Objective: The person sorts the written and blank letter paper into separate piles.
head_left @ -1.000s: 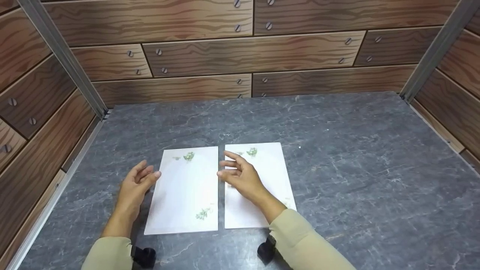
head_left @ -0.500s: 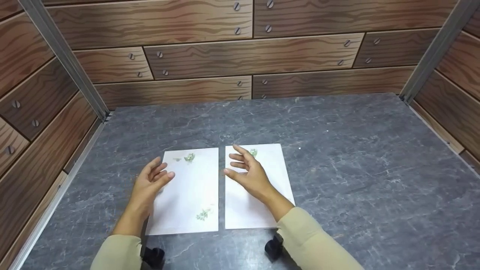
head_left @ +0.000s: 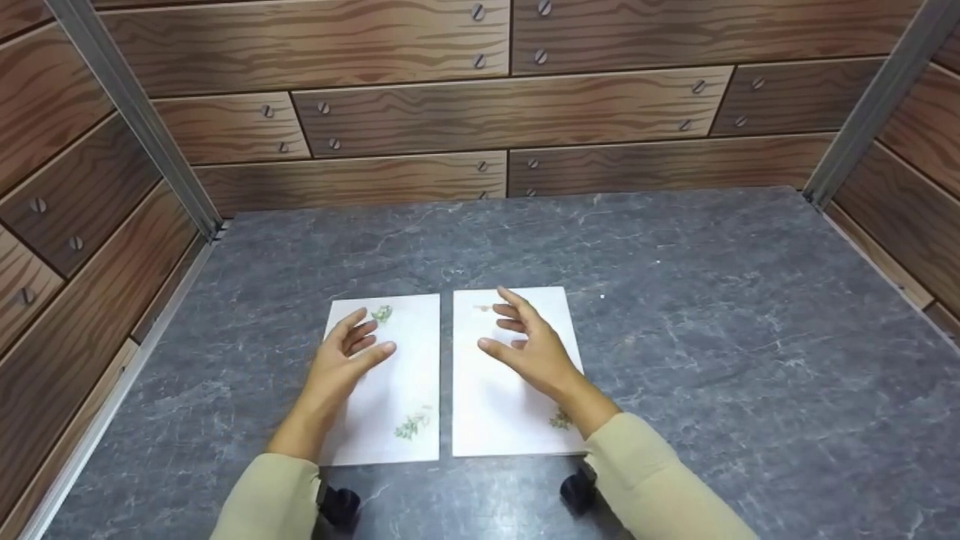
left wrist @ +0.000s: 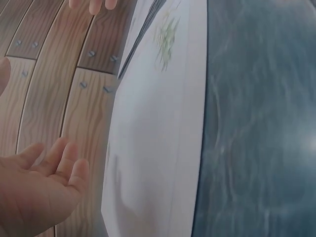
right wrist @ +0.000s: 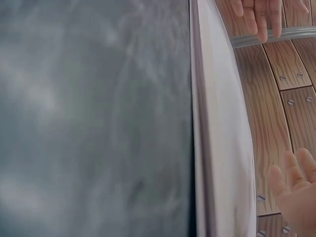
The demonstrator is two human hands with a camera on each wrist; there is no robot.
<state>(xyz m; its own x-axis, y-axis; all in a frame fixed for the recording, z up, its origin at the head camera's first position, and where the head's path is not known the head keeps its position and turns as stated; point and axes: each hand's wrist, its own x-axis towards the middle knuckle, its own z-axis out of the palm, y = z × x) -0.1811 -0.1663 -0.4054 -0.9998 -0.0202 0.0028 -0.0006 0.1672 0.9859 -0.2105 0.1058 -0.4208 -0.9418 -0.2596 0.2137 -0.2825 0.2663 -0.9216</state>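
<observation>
Two white rectangular paper pieces printed with small green leafy sprigs lie side by side, a narrow gap between them. Over the left piece (head_left: 412, 367) hovers my left hand (head_left: 337, 371), thumb and fingers spread apart, nothing in its grasp. My right hand (head_left: 541, 354) floats above the right piece (head_left: 480, 412) in the same loose pose, also holding nothing. Shadows fall on the paper beneath both hands. In the right wrist view, the near edge of the paper piece (right wrist: 237, 138) looks layered. Each hand partly hides the paper under it.
The pieces lie on a grey marbled tabletop (head_left: 720, 322). Walls with a wood-plank print (head_left: 405, 120) rise at the back and sides, with metal posts (head_left: 135, 112) at the corners. Black wrist cameras (head_left: 341, 508) hang below both sleeves.
Both hands have moved right, the left one from beside the left piece to over it, the right one farther over the right piece. The two paper pieces stay in place.
</observation>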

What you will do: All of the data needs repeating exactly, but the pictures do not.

The completed task:
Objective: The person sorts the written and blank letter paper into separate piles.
head_left @ -1.000s: 
head_left @ -0.500s: 
head_left @ +0.000s: 
left wrist @ +0.000s: 
right wrist @ +0.000s: 
The demonstrator is two human hands with a camera on each wrist; there is no robot.
<state>(xyz m; its own x-axis, y-axis; all in a frame fixed for the recording, z up, its origin at the head camera's first position, and where the head's path is not known the head keeps its position and turns as stated; point and axes: each hand's wrist, its own x-axis towards the middle knuckle, its own z-axis out of the palm, y = z × x) -0.1811 -0.1663 -0.4054 -0.9998 -0.0202 0.0028 -0.0006 0.1672 0.9859 -0.2105 0.1058 -0.4208 -0.9418 -0.2596 0.2137 -0.2825 0.2663 -0.9216</state>
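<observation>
Two white rectangular paper pieces printed with small green leafy sprigs lie side by side, a narrow gap between them. Over the left piece (head_left: 412, 367) hovers my left hand (head_left: 337, 371), thumb and fingers spread apart, nothing in its grasp. My right hand (head_left: 541, 354) floats above the right piece (head_left: 480, 412) in the same loose pose, also holding nothing. Shadows fall on the paper beneath both hands. In the right wrist view, the near edge of the paper piece (right wrist: 237, 138) looks layered. Each hand partly hides the paper under it.
The pieces lie on a grey marbled tabletop (head_left: 720, 322). Walls with a wood-plank print (head_left: 405, 120) rise at the back and sides, with metal posts (head_left: 135, 112) at the corners. Black wrist cameras (head_left: 341, 508) hang below both sleeves.
Both hands have moved right, the left one from beside the left piece to over it, the right one farther over the right piece. The two paper pieces stay in place.
</observation>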

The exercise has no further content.